Mothers told us services didn't signpost them to teams or organisations they should contact for specific types of care, leaving them adrift with additional stress. 

"There wasn't one place I could go and look through all the support I could get and I could pick out what was right for me. It just felt like it’s a bit scattered all over the place and I had to do a lot of research to find Bluebell the first time as well." Mother interviewed by Healthwatch Bristol

Policy context

Personalised care 

"Personalised care" was one of the key principles for maternity services set out by the Better Births report in 2016 and was reiterated in the Long Term Plan in 2019.

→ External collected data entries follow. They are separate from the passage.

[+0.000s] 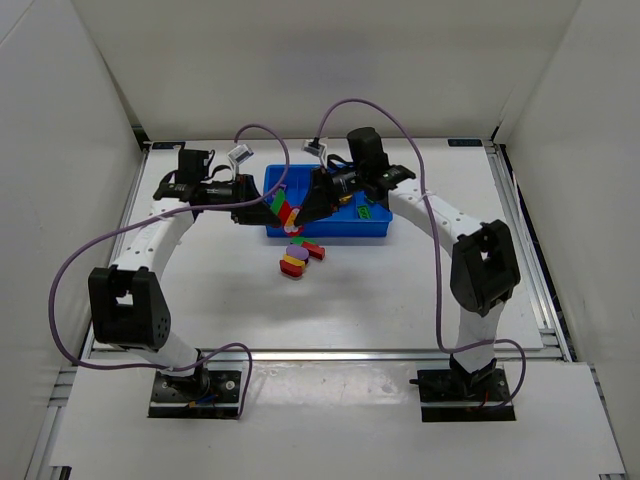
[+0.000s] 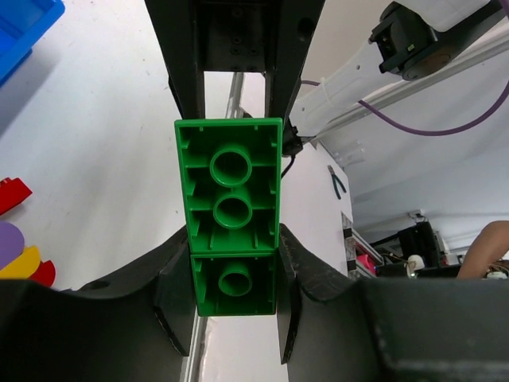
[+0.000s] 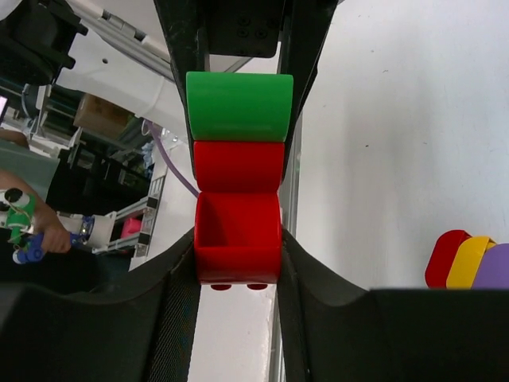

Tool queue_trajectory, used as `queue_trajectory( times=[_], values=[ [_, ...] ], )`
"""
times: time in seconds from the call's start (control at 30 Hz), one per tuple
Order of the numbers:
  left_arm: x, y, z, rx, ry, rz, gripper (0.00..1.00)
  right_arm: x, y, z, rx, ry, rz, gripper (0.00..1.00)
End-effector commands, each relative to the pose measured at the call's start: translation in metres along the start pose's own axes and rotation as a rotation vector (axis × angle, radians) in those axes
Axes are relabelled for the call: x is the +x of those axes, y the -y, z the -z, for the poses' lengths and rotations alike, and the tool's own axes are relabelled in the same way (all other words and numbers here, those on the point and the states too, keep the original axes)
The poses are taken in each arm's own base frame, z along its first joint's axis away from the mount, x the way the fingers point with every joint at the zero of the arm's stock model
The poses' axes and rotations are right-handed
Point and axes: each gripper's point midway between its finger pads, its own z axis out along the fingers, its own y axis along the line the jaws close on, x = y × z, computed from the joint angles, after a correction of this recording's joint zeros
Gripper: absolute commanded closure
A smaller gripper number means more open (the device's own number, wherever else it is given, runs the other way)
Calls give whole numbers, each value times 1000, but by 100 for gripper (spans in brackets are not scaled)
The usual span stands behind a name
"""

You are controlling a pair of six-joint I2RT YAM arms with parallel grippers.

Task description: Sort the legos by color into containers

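Progress: early, by my reading; one green piece (image 1: 365, 211) showed in the tray (image 1: 330, 236), most legos not yet sorted
Left claw (image 1: 272, 197): clamped on a green brick (image 2: 233, 215), held by the tray's left end
Right claw (image 1: 300, 212): closed round a red lego (image 3: 238, 231) with a green cap (image 3: 238, 106) stuck on its far end, just beside the left claw
Join: could not tell whether the two held pieces were linked
Pile (image 1: 296, 260): purple, yellow and red pieces lay bunched on the table just before the tray
Left to do: likely split the red from the green, drop each by colour, then break up the pile
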Motion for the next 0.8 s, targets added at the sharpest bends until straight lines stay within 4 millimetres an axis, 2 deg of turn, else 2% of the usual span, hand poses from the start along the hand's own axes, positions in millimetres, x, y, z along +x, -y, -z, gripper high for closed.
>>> queue_trajectory(
  times=[0.0,0.17,0.27,0.37,0.53,0.57,0.63,0.67,0.73,0.77],
  values=[
    [-4,13,3,5,7,-66,79,-10,-10,6,3,20,78,92],
    [-20,-6,28,-119,74,-103,82,10,-6,30,45,26,43,96],
    [-35,-16,50,-174,126,-104,82,18,4,47,86,37,33,96],
    [-45,-16,58,-203,145,-130,82,15,24,57,146,51,30,96],
    [-46,-14,59,-227,151,-127,82,-16,81,59,343,85,44,95],
    [-43,-15,59,-235,153,-123,82,-29,94,58,369,94,61,95],
    [-43,-23,62,-305,162,-120,81,-36,113,50,422,94,77,95],
    [-39,-28,63,-330,165,-98,81,-43,130,54,504,107,80,95],
    [-38,-31,66,-369,171,-98,81,-48,153,48,570,98,95,95],
    [-36,-33,66,-379,172,-87,81,-52,176,53,664,101,103,95]
  ],
)
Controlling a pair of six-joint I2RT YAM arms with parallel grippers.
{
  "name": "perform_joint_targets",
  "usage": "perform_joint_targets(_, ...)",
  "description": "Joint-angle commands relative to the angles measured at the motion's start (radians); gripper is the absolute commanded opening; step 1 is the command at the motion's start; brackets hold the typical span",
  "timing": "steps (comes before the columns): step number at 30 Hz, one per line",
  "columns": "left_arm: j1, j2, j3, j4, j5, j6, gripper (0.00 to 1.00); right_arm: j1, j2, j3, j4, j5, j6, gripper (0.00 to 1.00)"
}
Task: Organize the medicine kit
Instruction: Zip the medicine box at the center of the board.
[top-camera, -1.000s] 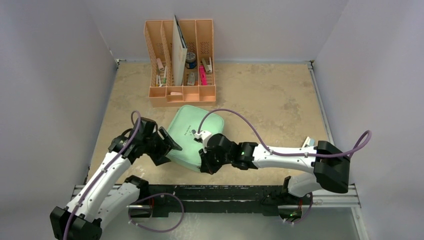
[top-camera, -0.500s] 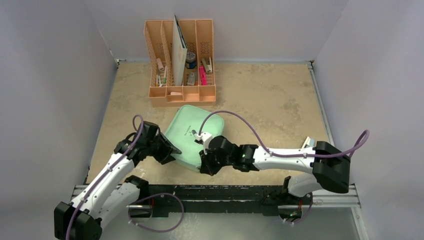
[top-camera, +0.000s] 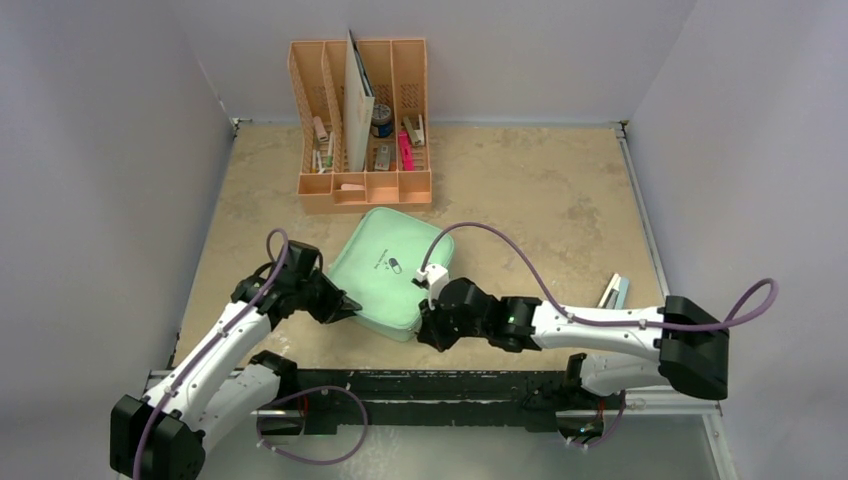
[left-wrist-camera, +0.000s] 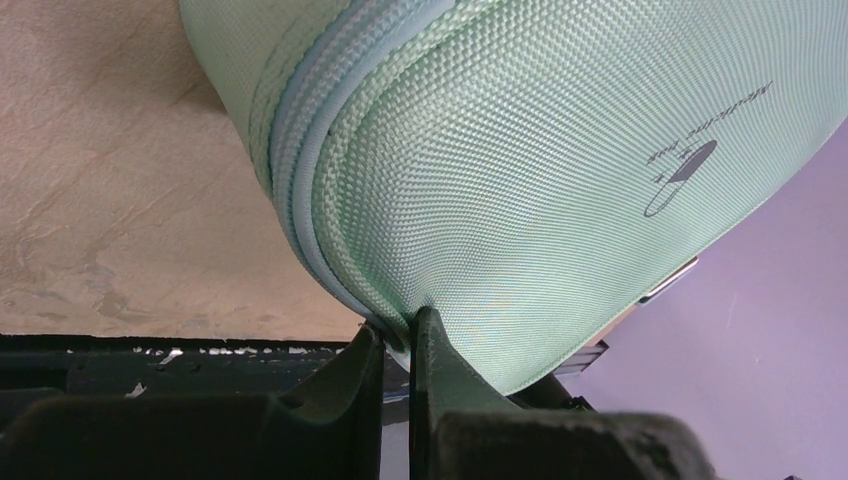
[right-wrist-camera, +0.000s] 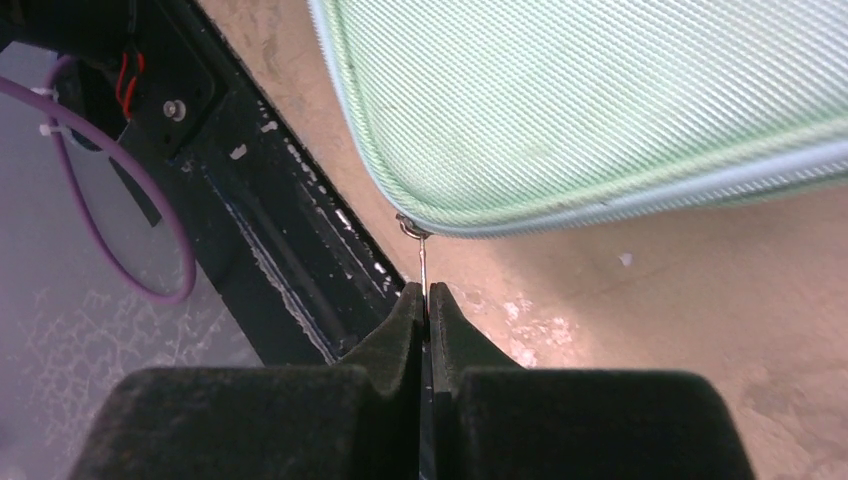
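The medicine kit is a mint-green zip case lying closed on the tan table, its pill logo facing up. My left gripper is shut on the kit's near-left edge. In the left wrist view the fingers pinch the green fabric and pale zip seam of the kit. My right gripper sits at the kit's near corner. It is shut on the thin metal zipper pull, which hangs from the zip line of the kit.
A peach-orange slotted organizer with stationery stands just behind the kit. A small pale object lies at the right of the table. The black mounting rail runs along the near edge. Grey walls close in left, right and back.
My left gripper has closed onto the kit's near-left edge. The right arm has moved right along the near edge with the zipper pull, and the kit has turned slightly.
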Motion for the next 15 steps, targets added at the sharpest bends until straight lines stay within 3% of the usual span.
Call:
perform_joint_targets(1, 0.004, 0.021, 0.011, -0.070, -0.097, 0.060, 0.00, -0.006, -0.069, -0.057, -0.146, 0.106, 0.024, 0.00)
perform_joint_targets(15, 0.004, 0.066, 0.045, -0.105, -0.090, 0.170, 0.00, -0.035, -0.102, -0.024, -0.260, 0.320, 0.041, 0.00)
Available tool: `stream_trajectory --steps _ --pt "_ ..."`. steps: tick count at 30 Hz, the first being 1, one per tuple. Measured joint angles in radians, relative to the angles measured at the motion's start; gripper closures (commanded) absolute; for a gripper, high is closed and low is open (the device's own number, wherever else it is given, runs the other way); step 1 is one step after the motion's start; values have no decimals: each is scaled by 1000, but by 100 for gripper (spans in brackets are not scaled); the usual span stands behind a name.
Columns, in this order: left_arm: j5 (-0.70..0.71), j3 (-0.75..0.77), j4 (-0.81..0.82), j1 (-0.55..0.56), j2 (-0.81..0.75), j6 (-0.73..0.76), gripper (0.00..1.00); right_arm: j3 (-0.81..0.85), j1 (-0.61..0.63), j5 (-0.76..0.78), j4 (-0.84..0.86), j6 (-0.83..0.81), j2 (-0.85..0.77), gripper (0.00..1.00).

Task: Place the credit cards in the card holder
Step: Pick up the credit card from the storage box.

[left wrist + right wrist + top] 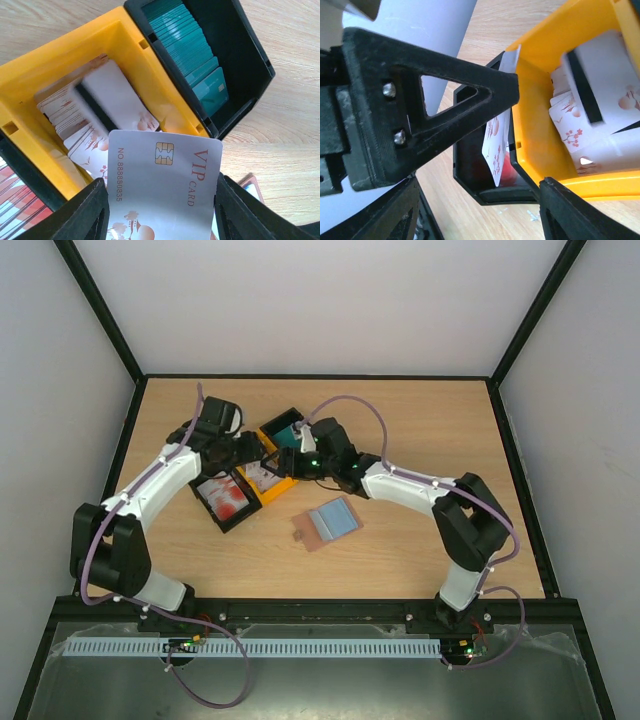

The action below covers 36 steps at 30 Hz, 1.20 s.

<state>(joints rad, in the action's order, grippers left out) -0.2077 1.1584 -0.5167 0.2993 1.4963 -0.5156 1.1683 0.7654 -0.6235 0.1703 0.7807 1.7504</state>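
Note:
A whitish VIP credit card [165, 175] stands upright between the fingers of my left gripper [160, 200], which is shut on its two side edges above the yellow tray [150, 70]. More whitish cards [100, 110] lie loose in that tray. In the right wrist view the held card [497, 145] shows edge-on behind the left gripper's finger [460, 100]. My right gripper [480, 200] is open beside it, with nothing between its jaws. The card holder [328, 522] lies open on the table, blue-grey pockets up, to the right of both grippers [250, 452] [283, 462].
A black tray [250, 55] with a row of teal cards [195, 50] adjoins the yellow tray. Another black tray [210, 508] holds red-and-white cards [228, 498] at the left. Black frame rails edge the wooden table [420, 440].

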Motion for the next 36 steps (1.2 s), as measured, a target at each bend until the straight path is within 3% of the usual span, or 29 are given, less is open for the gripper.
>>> stream_trajectory --steps 4,21,25,29,30,32,36 --pt "2 -26 19 -4 -11 -13 52 1 16 18 24 32 40 46" --pt "-3 -58 90 -36 -18 -12 52 52 34 20 86 71 156 56" --pt "-11 -82 93 -36 -44 -12 52 55 35 16 127 99 170 68" --pt "-37 -99 110 -39 -75 -12 50 62 35 25 144 111 187 92" --pt "-39 -104 114 -39 -81 -12 48 63 35 23 151 112 188 97" --pt "-50 -117 127 -41 -90 -13 39 68 36 21 160 117 187 98" --pt "-77 -146 148 -48 -118 -28 13 68 43 25 172 115 176 98"
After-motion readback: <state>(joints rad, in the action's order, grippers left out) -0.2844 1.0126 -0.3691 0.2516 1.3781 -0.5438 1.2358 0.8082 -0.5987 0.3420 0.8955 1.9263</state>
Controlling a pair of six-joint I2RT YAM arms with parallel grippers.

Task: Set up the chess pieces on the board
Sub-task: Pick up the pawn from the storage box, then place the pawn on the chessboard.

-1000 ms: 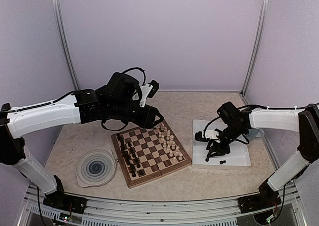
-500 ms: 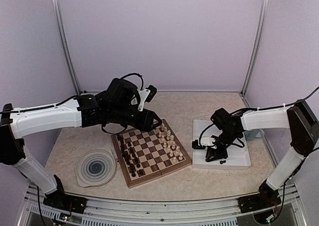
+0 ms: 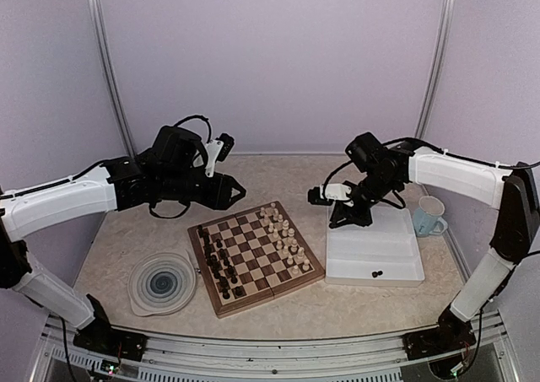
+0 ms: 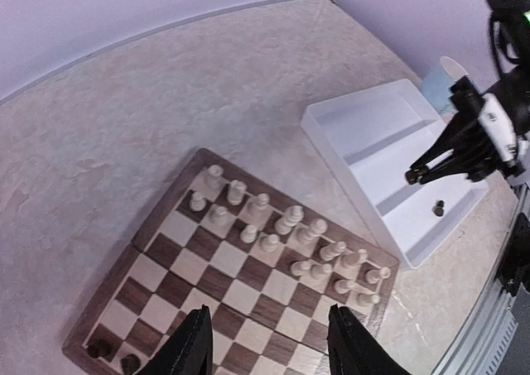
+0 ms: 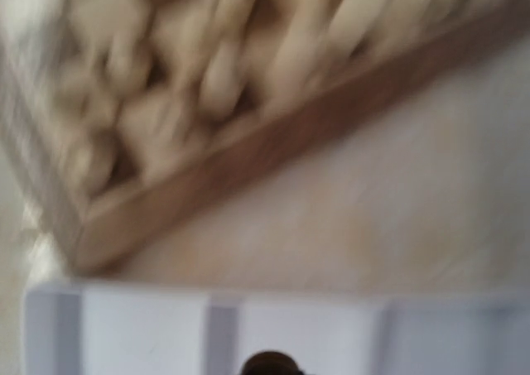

The recently released three-year maternity delivery plan for maternity and neonatal services emphasises "listening to and working with women" as a key theme, detailing the importance of "care that is personalised", including clear choices, open and honest dialogue, and involving birthing parents through a family integrated care approach.

We also know that continuity of carer can give mothers a sense of empowerment and agency and build lasting relationships with the same health professionals. Yet as we highlighted in our previous blog focused on continuity of carer, the national target date for continuity of carer has been suspended in light of the unprecedented workforce challenges faced by maternity services.

Resource issues to deliver personalised care 

The three-year delivery plan states that personalised care will be provided by "empowering maternity and neonatal […] by providing the time, training, tools, and information, to deliver the ambitions above". Yet the suspension of continuity of care targets indicates that maternity and neonatal staff do not have the necessary resources to consistently deliver the level of compassion, information, and one-to-one support needed.